Exercise description » From the data below, set down exactly the lines between the one holding "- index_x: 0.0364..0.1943" and the one holding "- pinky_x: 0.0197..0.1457", inclusive, and no others.

** Opening Provided data block **

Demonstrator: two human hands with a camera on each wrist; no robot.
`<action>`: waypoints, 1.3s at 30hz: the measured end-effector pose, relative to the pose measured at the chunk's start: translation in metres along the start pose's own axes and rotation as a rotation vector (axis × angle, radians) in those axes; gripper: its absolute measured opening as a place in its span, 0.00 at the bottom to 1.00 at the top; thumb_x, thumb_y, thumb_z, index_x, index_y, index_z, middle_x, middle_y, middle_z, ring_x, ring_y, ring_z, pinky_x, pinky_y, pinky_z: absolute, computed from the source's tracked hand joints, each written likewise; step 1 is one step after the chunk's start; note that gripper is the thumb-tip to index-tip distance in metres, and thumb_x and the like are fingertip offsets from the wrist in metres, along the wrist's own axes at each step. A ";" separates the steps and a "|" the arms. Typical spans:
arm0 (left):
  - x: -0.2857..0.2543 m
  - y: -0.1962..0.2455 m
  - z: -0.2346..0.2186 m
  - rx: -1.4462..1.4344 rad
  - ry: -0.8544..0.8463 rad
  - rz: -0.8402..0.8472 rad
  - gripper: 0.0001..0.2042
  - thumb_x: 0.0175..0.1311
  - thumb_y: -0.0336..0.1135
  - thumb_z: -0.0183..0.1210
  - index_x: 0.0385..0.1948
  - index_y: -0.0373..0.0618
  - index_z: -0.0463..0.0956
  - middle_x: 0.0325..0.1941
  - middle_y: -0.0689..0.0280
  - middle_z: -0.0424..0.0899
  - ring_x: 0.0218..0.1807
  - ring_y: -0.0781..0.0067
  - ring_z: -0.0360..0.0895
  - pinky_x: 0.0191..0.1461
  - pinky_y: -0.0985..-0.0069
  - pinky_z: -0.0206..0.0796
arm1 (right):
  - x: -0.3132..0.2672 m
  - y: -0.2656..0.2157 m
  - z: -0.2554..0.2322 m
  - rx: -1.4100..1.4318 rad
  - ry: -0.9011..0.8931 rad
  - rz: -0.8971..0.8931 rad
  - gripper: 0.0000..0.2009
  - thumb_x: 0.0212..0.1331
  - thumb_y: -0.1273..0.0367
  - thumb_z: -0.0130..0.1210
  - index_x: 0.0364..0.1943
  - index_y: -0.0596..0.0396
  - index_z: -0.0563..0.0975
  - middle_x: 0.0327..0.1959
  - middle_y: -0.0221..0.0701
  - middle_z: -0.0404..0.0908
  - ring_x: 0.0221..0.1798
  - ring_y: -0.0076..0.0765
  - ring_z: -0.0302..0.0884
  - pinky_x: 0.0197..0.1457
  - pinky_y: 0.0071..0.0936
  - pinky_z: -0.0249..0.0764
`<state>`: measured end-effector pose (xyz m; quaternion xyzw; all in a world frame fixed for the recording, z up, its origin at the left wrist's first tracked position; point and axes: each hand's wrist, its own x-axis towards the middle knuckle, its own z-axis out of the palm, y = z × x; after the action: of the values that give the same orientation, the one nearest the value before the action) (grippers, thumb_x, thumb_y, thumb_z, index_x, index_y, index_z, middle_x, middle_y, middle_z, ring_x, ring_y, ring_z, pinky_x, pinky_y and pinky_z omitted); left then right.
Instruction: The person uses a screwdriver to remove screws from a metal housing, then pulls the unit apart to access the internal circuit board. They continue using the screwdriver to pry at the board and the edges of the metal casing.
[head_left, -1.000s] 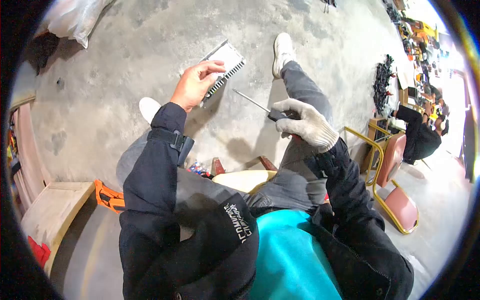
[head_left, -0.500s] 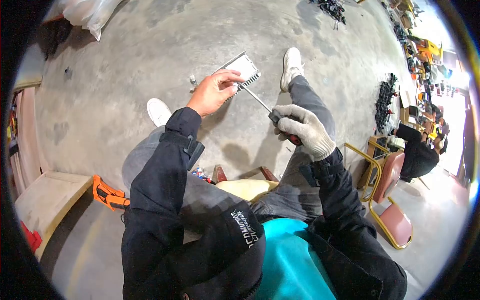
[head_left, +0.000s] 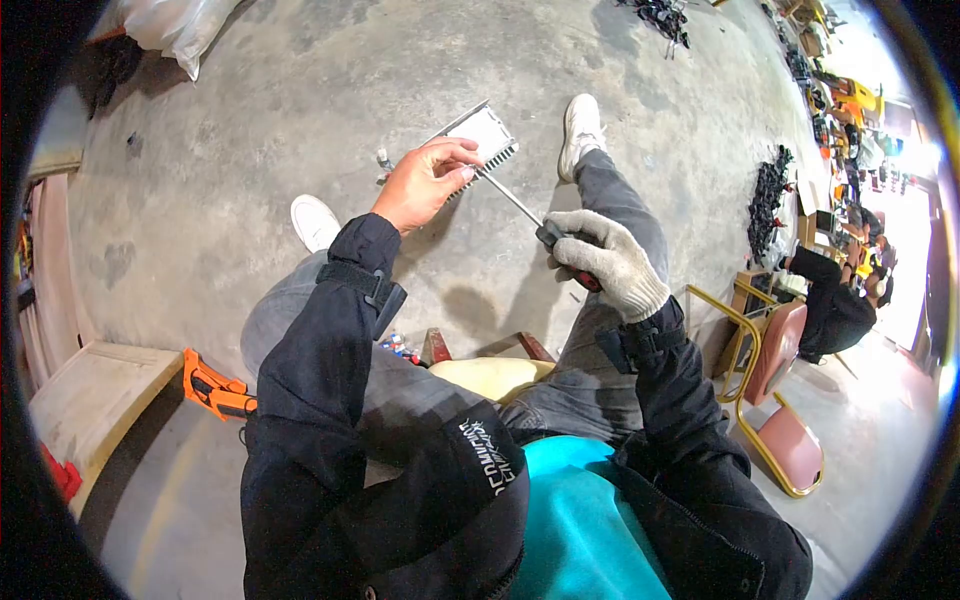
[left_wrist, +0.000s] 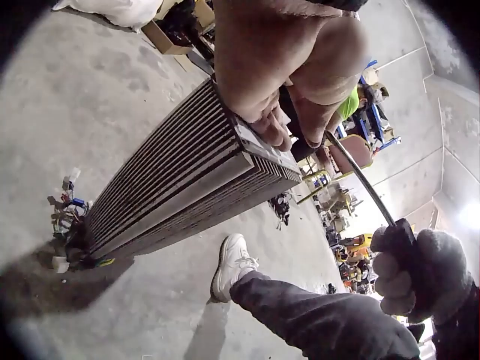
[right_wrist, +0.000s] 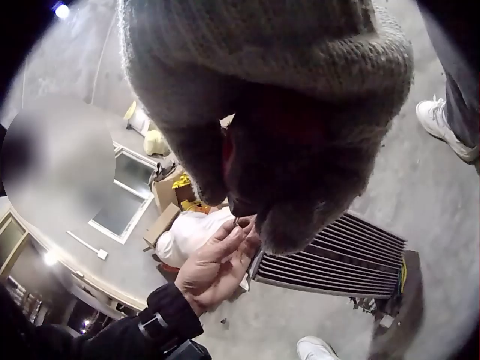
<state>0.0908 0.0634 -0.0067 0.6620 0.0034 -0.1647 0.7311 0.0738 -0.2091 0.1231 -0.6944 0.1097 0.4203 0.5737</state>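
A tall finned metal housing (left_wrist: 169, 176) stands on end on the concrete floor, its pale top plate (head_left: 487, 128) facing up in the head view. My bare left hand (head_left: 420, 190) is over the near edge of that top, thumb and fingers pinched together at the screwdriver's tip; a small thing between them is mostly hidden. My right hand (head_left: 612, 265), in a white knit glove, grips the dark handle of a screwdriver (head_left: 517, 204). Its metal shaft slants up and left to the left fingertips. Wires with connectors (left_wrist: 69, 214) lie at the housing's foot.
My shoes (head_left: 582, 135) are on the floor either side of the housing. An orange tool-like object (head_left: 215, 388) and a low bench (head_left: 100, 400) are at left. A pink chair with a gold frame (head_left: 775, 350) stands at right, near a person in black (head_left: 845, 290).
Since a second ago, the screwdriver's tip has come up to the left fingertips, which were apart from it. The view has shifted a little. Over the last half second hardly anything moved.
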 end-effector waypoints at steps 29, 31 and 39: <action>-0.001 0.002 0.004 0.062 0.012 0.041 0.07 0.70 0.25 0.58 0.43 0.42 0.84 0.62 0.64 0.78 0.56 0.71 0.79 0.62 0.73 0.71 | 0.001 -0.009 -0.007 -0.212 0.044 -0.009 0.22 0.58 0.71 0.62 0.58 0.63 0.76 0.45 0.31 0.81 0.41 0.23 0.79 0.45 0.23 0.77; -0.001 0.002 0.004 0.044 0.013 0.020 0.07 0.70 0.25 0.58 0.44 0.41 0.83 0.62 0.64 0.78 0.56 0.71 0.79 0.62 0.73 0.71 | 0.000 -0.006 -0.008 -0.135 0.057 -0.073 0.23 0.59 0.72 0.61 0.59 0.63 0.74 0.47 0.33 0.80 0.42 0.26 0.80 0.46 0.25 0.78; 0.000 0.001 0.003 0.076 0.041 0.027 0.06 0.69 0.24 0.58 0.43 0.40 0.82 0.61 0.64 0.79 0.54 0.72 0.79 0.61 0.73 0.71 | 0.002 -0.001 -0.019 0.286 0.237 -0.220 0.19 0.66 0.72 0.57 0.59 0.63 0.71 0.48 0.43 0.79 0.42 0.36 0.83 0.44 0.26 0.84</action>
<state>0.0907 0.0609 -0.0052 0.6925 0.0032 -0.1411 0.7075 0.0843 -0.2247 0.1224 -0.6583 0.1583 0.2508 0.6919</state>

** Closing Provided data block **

Result »
  - index_x: 0.0364..0.1943
  - index_y: -0.0596..0.0396
  - index_z: -0.0563..0.0975
  - middle_x: 0.0327..0.1959
  - middle_y: -0.0221..0.0701
  - middle_z: -0.0404..0.0908
  - ring_x: 0.0221..0.1798
  - ring_y: -0.0076..0.0765
  - ring_z: -0.0302..0.0884
  - pinky_x: 0.0197..0.1457

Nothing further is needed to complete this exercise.